Paige alla dans sa pièce spéciale qu'il avait transformée en atelier de poterie lorsqu'elle s'était mise à la poterie.
Il lui avait acheté tout l'équipement dont elle avait besoin pour son passe-temps. Elle était plutôt douée et il savait qu'elle aimait créer des choses de ses mains.
Ses créations étaient disposées dans toute la maison. Certaines étaient offertes en cadeau. Il y en avait une qu'il aimait particulièrement.
C'était un vase coloré qu'il gardait dans son bureau. De temps en temps, il se renversait dans son fauteuil et le fixait.
C'était magique, peut-être parce que c'était l'une des premières pièces qu'elle avait faites et qu'elle lui avait offerte en cadeau.
Deux heures plus tard, elle avait arrangé son atelier comme elle le voulait.
En regardant l'heure, elle sut que les enfants rentreraient bientôt, alors elle alla chercher Gabriel.
Ils faisaient en sorte d'accueillir leurs enfants ensemble lorsqu'ils avaient été absents un moment.
« Gabriel, voudrais-tu me rejoindre dans la salle familiale ? Nos bébés vont bientôt rentrer. »
Il leva les yeux de son bureau, lui sourit et se leva. « J'ai hâte de les voir.
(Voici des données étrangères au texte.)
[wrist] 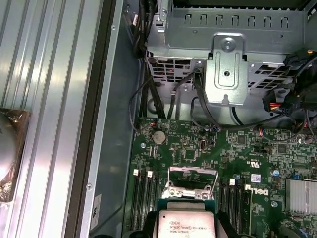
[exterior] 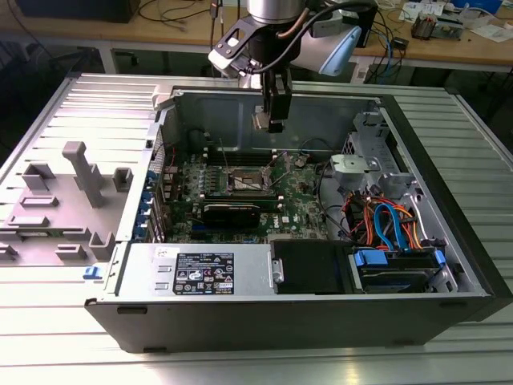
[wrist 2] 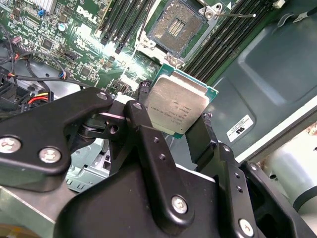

C'est trop calme sans eux. Le bavardage constant d'Anna-Lisa et les questions sans fin de Lorenzo me manquent. »
« Il veut être exactement comme toi quand il sera grand. »
Il passa son bras autour d'elle lorsqu'ils s'assirent.
« Il sera un meilleur homme que je ne l'ai été. »
« Ne dis pas ça. Tu es un homme merveilleux et un père formidable. Tes enfants t'aiment et te respectent. »
« Mon père était un homme cruel. Il n'a jamais montré d'amour et m'a appris à être pareil. Si ce n'était pas pour toi, j'aurais été comme lui, peut-être même pire. »
Il lui prit le visage dans ses mains et plongea son regard dans le sien.
« Tu m'as montré ce qu'était l'amour et comment aimer. Nos enfants n'auront jamais à souffrir comme j'ai souffert. Ils ne connaîtront jamais une telle cruauté de ma part. »
« J'ai encore des frissons quand je pense à ce qu'il a essayé de nous faire. Mais ta pauvre mère, ce qu'elle a dû endurer toutes ces années. Je suis si heureuse que vous soyez devenus si proches tous les deux. Elle a sacrifié son bonheur et sa sécurité pour me garder en vie. »
« Mais elle est libre de ce salaud. Nous le sommes tous. »
Ils entendirent la voix d'Anna-Lisa alors qu'elle courait dans le couloir vers eux.